How do we know he didn't?
The owners, writers, and broadcasters have been every bit as much a part of advancing the game as the players themselves, and to imagine otherwise is a pure fantasy.
Writers and broadcasters each have their own annual award, which comes with an invitation to make a speech at the induction ceremony and all that, but not with a place in the plaque room. I think that's an important distinction.
Which other owners of the recent past do you think are worthy of enshrinement?
at least he didn't do DRUGS!!!!
How do we know he didn't?
- wow
you are absolutely right
well, he wasn't named in the mitchell report
but
his players certainly did drugs!!! which is because he enabled them. and steroids are TEH HORRIBLEST thing EVAH to happen in baseball!!!!! because they broke The Sacred Home Run Record!!!!
therefore The Boss is definitely the same kind of roider as sammy sosa and should not be allowed in The Hall without a ticket
Steroids should be enshrined. They certainly had a massive influence on the sport!
Writers and broadcasters, absolutely. I see no reason to lump an easily replaceable group of rich guys who liked free profit from their toys in with folks whose talent appreciably benefited the game.
Well, I'm glad to see that at least you might make room for J. G. Taylor Spink and Ernie Harwell. That's a starting point.

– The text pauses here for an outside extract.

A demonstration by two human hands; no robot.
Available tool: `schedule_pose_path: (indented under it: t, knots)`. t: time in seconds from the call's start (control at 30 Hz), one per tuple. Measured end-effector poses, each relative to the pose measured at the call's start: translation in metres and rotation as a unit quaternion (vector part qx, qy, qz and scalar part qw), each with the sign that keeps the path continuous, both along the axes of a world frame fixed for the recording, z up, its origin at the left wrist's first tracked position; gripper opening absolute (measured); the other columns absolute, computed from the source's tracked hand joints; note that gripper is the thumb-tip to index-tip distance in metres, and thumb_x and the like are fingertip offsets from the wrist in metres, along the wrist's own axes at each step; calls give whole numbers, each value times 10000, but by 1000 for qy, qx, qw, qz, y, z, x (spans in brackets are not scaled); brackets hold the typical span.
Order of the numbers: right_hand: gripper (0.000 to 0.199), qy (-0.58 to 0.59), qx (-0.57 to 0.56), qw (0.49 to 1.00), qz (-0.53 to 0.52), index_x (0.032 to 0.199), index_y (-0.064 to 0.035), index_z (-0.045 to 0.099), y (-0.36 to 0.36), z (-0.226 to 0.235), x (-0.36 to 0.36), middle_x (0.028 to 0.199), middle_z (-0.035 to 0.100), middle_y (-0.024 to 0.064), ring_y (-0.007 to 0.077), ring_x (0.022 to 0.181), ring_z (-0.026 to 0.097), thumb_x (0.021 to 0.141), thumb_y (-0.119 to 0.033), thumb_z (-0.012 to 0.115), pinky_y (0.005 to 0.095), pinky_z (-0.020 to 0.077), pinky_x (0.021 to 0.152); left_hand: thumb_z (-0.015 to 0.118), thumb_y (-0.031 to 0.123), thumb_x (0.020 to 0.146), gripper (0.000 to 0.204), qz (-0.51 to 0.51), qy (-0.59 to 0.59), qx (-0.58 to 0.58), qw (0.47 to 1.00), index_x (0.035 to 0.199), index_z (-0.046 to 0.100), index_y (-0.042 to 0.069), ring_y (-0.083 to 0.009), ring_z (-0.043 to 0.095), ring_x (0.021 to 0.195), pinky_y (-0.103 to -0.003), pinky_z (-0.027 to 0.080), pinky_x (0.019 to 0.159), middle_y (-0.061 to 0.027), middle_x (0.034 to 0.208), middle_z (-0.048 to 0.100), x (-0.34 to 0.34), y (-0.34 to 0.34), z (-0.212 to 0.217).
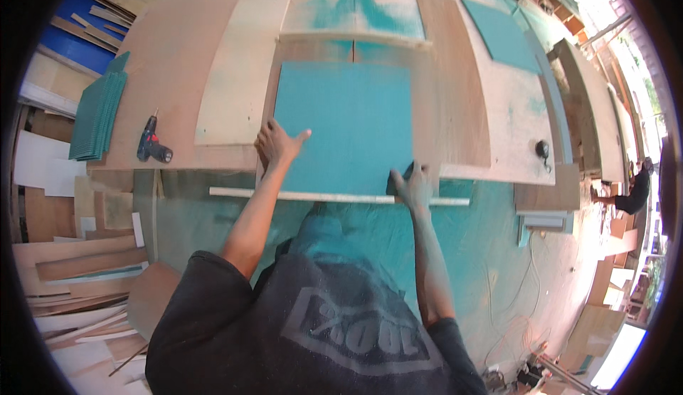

And I'd agree that the standards for owners (and other executives) should be much higher than that for players, writers, or broadcasters. My list of post-WWII owners would be limited to Veeck, O'Malley and Steinbrenner.
If they'd thought of extending that distinction to owners before the first one was inducted, I'd probably agree with you. But they didn't.
Which other owners of the recent past do you think are worthy of enshrinement?
See # 21: Veeck, O'Malley, and Steinbrenner. And that's it.
Yeah, the Evil Side of me can only wonder what a smarter version of Steinbrenner might have done to add to the ranks of Red Sox Therapy.
You could make a case for Turner because of TBS, but Kroc?
In the 80's and early 90's George took a big old dump on his HoF chances and then he had a great team in the latter half of the decade. After that his team has acted like any other big revenue would act.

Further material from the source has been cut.